Below are records that hold pictures; write out only the lines from their start through the line with "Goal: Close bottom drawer", exactly, and drop the pictures.

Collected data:
──────────────────────────────
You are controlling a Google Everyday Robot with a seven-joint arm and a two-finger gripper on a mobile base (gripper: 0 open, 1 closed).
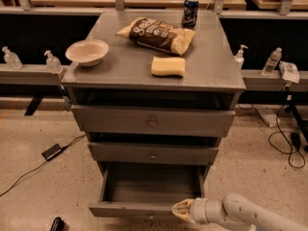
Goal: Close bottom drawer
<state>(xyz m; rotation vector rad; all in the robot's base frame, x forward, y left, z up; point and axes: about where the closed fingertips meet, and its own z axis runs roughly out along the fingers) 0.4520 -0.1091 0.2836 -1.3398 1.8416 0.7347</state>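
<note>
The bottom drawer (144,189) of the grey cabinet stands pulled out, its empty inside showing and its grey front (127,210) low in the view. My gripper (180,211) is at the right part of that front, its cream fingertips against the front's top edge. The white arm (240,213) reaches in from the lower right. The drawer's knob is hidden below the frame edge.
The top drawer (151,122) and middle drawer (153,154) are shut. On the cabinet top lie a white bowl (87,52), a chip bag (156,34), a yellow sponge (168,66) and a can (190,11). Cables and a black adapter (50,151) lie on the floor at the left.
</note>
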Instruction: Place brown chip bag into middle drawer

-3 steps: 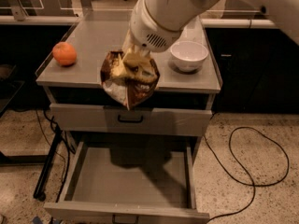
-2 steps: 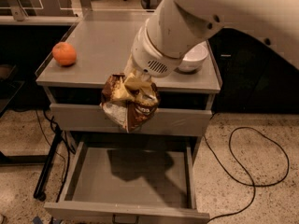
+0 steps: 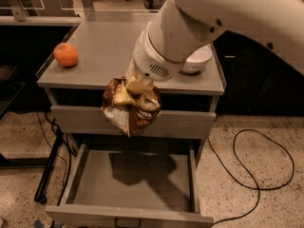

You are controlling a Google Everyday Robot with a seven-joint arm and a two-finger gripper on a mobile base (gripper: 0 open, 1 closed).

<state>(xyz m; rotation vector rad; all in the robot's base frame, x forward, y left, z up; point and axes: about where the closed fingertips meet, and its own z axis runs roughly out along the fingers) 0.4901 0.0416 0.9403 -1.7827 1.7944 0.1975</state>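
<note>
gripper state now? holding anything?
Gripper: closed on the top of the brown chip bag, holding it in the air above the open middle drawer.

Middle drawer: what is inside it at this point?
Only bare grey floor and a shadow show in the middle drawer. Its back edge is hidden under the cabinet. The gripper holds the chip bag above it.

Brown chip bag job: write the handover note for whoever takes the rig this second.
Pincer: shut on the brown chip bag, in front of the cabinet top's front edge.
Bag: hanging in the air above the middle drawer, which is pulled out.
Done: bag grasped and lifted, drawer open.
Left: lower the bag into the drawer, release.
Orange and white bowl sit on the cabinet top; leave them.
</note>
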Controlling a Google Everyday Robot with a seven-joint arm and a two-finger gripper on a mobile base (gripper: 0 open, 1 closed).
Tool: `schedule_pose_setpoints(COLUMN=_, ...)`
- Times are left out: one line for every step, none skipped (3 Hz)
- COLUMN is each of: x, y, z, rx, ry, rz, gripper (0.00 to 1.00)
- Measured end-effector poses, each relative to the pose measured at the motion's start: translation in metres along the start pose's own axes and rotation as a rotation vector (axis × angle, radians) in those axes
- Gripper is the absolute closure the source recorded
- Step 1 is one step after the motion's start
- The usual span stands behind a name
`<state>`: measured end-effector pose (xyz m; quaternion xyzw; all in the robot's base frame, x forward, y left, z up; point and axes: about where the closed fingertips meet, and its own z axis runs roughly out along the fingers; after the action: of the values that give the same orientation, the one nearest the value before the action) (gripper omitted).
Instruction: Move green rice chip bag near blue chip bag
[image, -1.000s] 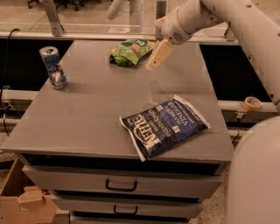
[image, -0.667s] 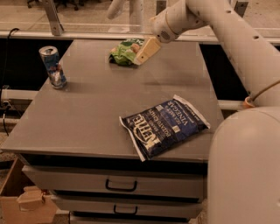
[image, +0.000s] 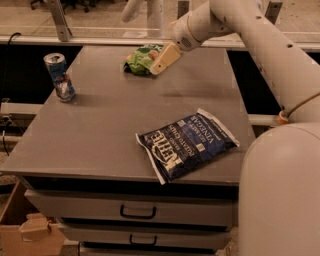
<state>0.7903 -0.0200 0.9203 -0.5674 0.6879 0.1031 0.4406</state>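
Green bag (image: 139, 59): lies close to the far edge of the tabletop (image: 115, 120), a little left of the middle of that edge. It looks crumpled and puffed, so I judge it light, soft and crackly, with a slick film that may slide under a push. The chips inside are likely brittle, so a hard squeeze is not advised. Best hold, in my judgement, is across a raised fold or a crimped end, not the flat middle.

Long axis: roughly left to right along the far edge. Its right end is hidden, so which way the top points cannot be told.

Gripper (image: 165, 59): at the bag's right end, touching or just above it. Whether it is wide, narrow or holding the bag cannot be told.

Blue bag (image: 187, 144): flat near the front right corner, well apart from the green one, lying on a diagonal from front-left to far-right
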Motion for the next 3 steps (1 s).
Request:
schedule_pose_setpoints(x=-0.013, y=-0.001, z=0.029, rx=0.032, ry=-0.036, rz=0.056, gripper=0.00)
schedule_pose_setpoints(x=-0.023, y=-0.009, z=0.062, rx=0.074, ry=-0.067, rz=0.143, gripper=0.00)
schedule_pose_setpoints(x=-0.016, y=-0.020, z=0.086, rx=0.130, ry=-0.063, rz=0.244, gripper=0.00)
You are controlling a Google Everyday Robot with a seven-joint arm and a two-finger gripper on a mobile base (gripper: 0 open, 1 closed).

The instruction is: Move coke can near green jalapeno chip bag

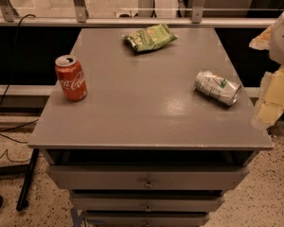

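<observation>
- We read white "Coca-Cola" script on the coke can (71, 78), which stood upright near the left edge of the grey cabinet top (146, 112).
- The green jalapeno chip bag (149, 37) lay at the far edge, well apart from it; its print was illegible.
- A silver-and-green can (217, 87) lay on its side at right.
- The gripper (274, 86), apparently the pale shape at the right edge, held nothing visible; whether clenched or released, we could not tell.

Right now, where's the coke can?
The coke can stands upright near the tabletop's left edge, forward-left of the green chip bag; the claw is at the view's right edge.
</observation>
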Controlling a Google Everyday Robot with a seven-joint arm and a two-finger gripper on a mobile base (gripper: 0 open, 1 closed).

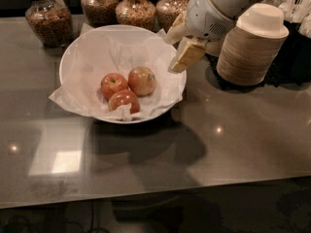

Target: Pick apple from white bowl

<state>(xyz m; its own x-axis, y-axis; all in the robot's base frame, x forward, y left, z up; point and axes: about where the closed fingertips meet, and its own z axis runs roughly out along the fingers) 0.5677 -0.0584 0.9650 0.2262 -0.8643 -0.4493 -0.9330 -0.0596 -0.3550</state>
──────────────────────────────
■ **SOLUTION TO THE PROBLEM**:
You are controlling a Google Everyday Robot with a seven-joint arm and a two-finger gripper on a mobile base (gripper: 0 open, 1 closed).
Goal: Close bottom drawer

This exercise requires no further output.